▶ **Work order**
Without including any pictures, reproduce all the lines below word for word.

▶ **Provided material**
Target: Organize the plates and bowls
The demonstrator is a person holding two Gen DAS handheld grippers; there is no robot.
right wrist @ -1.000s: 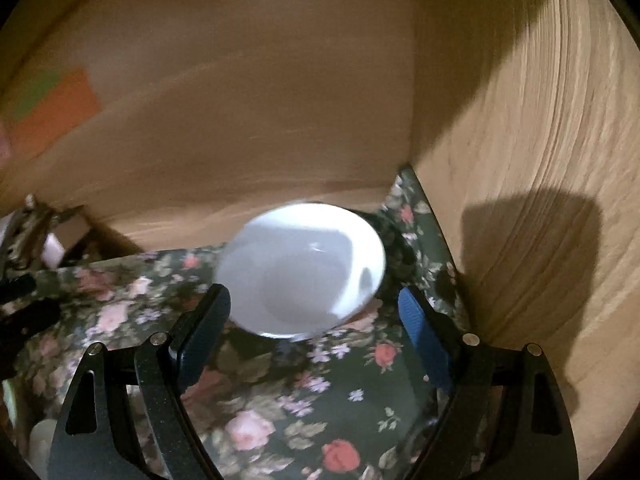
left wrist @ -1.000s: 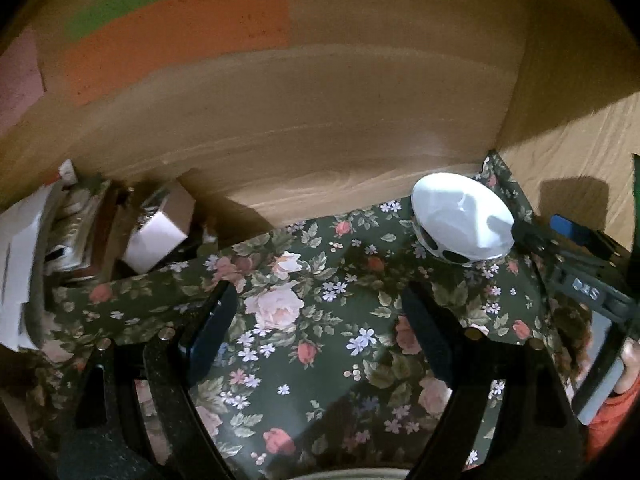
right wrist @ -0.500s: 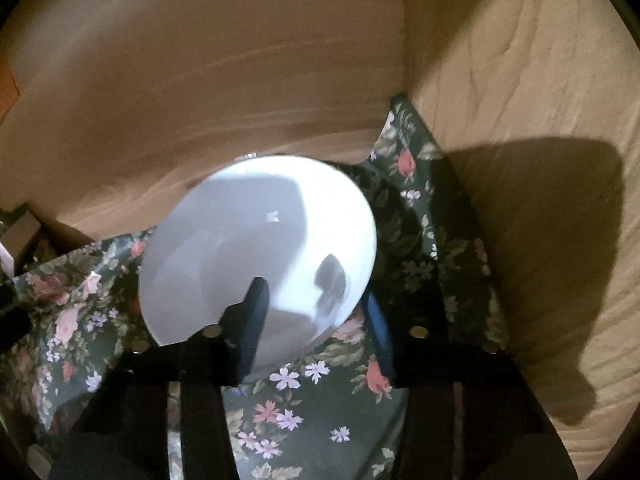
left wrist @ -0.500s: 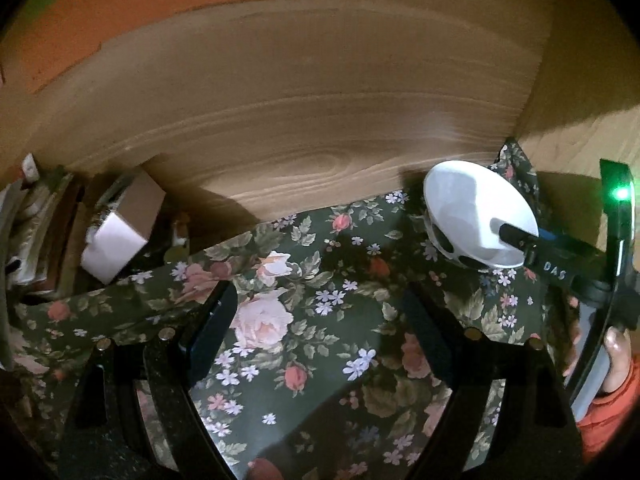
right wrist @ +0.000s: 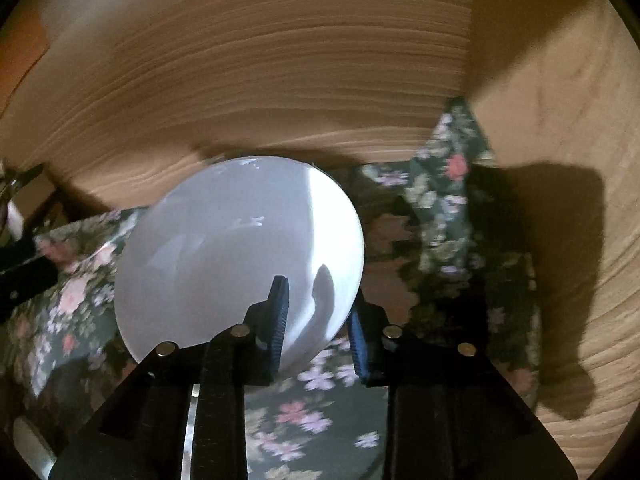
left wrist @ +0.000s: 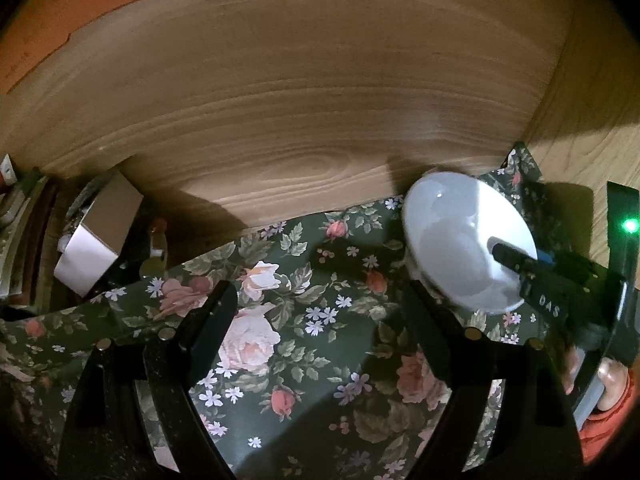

▶ **Output of the task**
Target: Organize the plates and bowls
The demonstrator is a person holding two Gen DAS handheld grippers; there is no robot.
right wrist @ -1.000s: 
left wrist @ -1.000s: 
right wrist @ -0.500s: 
left wrist @ -0.500s: 
right wrist @ +0.000s: 
left wrist @ +0.000s: 

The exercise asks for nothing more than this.